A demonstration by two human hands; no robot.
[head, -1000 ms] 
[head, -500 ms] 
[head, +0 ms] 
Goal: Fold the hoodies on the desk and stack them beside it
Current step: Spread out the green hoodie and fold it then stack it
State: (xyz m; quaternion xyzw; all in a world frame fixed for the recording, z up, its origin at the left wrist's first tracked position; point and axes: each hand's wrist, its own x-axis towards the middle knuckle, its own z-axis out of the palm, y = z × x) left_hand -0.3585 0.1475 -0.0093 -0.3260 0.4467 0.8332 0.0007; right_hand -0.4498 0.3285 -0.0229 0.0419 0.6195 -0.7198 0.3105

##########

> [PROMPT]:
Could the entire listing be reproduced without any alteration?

> [RESULT OF THIS EXERCISE]:
A demonstration by two human hands; no robot.
[head, -1000 ms] 
[head, -500 ms] 
[head, +0 ms] 
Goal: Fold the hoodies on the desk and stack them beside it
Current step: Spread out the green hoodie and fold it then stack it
State: (xyz m; quaternion xyzw; all in a world frame fixed for the recording, z up, its origin at the left wrist's first tracked position; point and axes: each hand's wrist, its own x-axis towards the middle knuckle, its own z-axis out of the palm, y = z × x) left_hand -0.3585 0.1475 -0.0093 -0.3260 0.4467 0.8332 0.0007; right_hand -0.4498 0.3285 -0.0229 0.0419 0.6195 -0.7198 0.3105

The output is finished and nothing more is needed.